Excluding any images, copy all of the lines below precisely as written.

##########

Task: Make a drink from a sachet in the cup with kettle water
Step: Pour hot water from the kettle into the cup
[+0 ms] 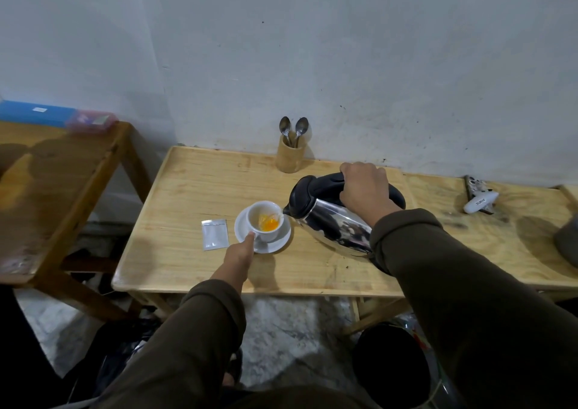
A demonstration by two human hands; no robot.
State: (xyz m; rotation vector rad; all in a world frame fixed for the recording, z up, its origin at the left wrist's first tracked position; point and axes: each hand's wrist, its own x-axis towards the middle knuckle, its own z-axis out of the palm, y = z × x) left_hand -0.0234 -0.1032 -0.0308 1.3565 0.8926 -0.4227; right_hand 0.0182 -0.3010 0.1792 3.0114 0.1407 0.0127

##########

Solution for this problem:
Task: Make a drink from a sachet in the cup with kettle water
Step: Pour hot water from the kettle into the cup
[+0 ms] 
A demonstration by two human hands; no robot.
State: (xyz m; rotation vector rad; all in a world frame fixed for the recording, z up, its origin at the left wrist's first tracked position; point and axes: each hand's wrist, its own x-axis towards the middle knuckle, its own z-axis out of the palm, y = z × x) left_hand -0.0234 -0.1032 -0.0308 1.3565 0.8926 -0.4227; right_hand 0.0182 -0.3010 0.1792 3.0114 0.1407 0.0127

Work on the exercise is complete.